Asıl büyük mevzu ve şaşkınlık yaratan durum çekim yapılırken dönüyor tahmin edeceğiniz üzere. Devamlılık, replik unutan oyuncular, figüranların yaptıkları hatalar, provalar derken bölümde izlerken 6 dakika süren sahne için en az 2 saat, 1 dakika süren sahne için ise en az 1 saat süre harcandığını rahatlıkla söyleyebilirim. Bir sahnenin çekiminin çeşitli hatalar yüzünden en az 3, 4 sefer tekrarlandığı gibi, bütün sahnelerin 4,5 farkı kamera açısıyla tekrar tekrar çekilme durumu da söz konusu. Bu noktada çoğunlukla figüranlardan kaynaklandığını düşündüğüm şöyle bir sorun da var.
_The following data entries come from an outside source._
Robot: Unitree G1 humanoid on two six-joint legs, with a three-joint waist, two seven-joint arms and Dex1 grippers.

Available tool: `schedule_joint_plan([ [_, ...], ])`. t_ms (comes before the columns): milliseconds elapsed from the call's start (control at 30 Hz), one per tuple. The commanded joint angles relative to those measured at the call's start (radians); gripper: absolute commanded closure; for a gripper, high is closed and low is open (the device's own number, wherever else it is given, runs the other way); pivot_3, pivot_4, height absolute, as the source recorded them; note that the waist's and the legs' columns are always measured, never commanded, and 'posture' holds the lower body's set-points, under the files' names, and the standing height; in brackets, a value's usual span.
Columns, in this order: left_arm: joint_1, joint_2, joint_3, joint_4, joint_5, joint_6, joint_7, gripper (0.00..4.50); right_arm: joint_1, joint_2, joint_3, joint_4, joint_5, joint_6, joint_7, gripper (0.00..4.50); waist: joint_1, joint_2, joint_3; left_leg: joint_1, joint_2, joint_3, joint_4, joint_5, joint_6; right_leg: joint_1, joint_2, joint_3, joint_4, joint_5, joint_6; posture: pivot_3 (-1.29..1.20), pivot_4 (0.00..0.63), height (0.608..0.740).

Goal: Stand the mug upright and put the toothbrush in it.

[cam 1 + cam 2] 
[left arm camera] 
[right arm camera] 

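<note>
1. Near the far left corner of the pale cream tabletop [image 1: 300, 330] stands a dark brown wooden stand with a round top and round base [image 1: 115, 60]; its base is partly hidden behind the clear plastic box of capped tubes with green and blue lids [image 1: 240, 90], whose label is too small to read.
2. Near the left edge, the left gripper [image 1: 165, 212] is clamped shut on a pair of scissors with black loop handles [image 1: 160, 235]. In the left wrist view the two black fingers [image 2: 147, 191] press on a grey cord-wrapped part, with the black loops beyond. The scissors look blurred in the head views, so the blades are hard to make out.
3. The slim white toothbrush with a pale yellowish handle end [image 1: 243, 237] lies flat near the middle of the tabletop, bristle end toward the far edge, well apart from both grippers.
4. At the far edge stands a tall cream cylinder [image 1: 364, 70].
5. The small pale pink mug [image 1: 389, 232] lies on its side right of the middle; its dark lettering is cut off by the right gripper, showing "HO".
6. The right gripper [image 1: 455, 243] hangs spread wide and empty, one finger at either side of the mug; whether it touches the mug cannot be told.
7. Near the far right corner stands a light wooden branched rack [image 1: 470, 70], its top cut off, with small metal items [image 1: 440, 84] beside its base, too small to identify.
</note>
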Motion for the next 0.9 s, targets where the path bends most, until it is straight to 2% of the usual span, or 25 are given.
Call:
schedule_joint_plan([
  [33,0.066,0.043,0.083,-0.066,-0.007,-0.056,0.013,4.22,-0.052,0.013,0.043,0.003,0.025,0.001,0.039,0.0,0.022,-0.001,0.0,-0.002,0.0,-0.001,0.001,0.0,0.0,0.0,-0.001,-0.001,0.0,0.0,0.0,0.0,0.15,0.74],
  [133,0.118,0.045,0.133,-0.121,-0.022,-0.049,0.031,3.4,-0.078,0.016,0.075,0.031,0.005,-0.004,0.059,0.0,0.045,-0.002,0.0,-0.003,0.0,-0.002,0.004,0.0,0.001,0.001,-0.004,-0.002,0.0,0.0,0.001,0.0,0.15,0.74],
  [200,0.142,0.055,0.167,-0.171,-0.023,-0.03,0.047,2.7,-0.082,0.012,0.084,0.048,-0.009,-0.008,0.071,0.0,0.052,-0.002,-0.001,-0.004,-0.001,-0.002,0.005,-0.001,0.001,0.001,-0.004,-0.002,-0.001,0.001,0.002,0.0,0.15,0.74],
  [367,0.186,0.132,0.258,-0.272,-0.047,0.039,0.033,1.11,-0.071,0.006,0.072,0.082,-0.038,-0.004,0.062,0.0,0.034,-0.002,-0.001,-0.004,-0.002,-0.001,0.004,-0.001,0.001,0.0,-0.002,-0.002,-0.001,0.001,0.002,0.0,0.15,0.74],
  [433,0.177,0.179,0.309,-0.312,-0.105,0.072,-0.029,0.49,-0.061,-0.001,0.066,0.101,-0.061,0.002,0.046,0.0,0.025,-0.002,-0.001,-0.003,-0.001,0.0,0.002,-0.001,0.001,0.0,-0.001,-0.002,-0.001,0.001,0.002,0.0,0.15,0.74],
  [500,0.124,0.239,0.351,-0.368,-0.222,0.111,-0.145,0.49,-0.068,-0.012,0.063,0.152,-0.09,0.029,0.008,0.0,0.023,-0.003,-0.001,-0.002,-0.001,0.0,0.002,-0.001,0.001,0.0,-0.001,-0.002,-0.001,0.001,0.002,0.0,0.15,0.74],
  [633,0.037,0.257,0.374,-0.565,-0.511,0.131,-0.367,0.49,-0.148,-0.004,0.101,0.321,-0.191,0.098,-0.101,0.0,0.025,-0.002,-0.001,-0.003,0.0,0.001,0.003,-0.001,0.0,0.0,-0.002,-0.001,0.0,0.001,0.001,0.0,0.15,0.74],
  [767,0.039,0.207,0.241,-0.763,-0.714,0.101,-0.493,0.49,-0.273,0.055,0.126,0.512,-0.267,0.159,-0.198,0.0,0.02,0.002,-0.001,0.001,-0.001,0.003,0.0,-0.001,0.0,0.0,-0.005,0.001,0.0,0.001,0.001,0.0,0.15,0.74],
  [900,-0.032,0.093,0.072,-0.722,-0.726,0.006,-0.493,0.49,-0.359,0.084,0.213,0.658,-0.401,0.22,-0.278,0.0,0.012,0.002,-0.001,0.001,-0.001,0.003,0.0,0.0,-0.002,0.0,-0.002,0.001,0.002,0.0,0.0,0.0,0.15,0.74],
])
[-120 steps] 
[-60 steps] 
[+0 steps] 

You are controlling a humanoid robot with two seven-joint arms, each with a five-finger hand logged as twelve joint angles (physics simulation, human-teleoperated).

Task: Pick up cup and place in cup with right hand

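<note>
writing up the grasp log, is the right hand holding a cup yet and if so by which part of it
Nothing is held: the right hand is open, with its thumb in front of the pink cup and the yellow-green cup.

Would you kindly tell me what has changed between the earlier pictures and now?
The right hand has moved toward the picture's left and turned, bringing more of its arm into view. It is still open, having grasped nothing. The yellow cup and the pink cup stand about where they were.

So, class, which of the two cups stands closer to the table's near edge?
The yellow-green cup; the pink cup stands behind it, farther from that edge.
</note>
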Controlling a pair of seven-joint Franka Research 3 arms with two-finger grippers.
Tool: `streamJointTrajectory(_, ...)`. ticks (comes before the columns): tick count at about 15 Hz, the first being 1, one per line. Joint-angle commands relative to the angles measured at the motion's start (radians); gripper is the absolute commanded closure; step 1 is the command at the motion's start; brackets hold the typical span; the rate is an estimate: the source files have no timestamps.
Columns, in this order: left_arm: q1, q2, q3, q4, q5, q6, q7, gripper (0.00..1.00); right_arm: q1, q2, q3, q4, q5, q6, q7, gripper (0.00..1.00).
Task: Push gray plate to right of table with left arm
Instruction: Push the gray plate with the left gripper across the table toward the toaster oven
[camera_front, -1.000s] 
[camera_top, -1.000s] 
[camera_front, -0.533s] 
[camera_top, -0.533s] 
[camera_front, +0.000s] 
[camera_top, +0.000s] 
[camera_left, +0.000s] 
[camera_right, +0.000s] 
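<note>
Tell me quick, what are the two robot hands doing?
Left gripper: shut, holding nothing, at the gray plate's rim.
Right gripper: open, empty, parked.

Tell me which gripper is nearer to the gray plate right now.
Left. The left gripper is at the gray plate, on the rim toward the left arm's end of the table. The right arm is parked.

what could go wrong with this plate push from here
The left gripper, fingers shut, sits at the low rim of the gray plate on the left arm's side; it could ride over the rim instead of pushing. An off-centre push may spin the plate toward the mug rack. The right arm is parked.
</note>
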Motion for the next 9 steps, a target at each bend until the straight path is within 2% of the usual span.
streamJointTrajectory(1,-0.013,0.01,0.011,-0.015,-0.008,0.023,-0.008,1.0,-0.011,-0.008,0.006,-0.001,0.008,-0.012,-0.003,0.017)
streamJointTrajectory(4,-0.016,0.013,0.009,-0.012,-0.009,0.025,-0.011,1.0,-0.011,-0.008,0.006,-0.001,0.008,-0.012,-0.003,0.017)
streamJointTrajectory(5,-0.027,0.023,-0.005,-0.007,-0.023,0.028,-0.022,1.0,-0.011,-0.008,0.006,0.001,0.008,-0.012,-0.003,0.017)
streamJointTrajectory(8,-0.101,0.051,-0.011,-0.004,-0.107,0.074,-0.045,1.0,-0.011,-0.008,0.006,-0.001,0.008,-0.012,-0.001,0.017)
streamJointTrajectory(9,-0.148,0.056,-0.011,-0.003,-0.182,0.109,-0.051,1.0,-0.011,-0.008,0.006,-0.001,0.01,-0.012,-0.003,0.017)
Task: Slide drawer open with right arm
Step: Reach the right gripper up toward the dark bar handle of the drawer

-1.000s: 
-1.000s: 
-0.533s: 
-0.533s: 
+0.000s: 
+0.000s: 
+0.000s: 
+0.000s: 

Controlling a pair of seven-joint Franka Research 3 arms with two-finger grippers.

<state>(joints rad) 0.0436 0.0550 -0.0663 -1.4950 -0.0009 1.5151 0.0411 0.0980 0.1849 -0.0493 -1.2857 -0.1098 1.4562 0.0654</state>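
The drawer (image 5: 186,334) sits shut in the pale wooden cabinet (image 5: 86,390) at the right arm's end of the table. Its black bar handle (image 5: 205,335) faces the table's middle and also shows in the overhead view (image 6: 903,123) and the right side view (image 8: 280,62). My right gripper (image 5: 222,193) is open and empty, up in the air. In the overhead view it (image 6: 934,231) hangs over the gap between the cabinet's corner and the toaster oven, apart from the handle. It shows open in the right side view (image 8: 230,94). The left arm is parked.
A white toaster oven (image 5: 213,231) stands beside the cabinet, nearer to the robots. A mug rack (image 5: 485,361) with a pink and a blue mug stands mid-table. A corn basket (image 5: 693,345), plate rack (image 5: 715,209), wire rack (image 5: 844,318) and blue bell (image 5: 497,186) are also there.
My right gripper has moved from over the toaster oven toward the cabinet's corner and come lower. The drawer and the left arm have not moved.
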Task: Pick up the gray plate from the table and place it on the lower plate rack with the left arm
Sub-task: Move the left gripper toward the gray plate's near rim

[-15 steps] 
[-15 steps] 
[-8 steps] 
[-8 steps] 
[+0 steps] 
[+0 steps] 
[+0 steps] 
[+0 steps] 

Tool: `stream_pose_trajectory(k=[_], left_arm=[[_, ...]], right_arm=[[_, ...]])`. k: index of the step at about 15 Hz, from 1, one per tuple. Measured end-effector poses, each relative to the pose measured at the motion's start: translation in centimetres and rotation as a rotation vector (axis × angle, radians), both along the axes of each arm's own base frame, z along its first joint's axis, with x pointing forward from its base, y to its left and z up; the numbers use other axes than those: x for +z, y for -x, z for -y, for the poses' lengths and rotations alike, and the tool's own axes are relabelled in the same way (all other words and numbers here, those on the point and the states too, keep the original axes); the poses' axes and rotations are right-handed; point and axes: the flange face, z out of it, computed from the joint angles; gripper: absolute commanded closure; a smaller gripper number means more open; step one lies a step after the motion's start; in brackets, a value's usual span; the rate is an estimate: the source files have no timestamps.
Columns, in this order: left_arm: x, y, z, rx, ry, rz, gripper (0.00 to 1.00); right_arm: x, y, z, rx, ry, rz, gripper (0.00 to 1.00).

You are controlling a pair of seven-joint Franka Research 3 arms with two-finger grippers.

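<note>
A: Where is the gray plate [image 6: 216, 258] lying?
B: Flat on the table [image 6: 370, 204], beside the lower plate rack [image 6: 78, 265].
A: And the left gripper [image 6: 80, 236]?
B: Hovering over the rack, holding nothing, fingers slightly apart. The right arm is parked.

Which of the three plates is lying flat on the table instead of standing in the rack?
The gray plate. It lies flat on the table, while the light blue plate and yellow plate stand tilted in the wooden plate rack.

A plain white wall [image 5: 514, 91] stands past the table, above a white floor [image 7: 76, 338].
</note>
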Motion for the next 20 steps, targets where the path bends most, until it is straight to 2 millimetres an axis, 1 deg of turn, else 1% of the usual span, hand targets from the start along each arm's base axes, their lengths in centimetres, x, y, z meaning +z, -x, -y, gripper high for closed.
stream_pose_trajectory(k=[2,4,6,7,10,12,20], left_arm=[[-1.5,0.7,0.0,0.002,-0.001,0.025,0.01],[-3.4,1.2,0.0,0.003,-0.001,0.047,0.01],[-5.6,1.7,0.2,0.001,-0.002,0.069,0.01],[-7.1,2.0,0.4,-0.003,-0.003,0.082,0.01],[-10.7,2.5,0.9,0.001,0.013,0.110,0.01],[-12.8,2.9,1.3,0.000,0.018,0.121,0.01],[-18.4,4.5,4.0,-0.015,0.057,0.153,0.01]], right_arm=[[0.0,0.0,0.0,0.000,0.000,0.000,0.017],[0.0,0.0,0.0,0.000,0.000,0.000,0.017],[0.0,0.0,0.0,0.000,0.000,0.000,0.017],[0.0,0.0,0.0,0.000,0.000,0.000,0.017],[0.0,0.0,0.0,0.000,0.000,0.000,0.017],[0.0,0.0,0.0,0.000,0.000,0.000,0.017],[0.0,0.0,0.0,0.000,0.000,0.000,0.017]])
Herkes “aman ya oyunculuğu ben da yaparım, ne var?” kafasında olduğundan, bazı kişiler sahne bitmeden ya da yerlerinden ayrılmamaları söylendiği halde ayrılarak sahne devamlılığına zarar verebiliyor. Kayıt ve sessizlik lafı edildiği halde yanı başınızda duran adamın telefonu çalabiliyor mesela. Burada bir yandan figüran da haklı. İzlemesiyle sette bulunması aynı tadı vermiyor, set koşullarında haliyle yoruluyor insan ve dinlenmek istiyor fakat o sahneler bir sonraki bölüme yetiştirilmek zorunda. Yani anlayacağınız bu tarz durumlarda seslerini yükselten set çalışanlarına da insan kızamıyor. Oraya gidecekseniz, koşullara katlanmak zorundasınız.
Yani efendim sizin anlayacağınız; dizilerimizin senaryolarının hali ortada. Bununla birlikte orada kurulan platoların ve kostümlerin maliyeti, insanların emeğini de yazmasam olmazdı zaten. İzlerken aldıkları paralara şaşırdığımız başrollerin bile o set koşullarında muhtemelen evlerine gidemeden karavanda uyuduklarını varsayarak, kazandıklarını büyük ölçüde hak ettiklerini düşünüyorum. Umuyorum gerek dizi setlerinde, gerek diğer bütün iş kollarında daha insani çalışma şartları ufuktadır. Buda böyle bir deneyimimdi, devam edecek mi acaba göreceğiz.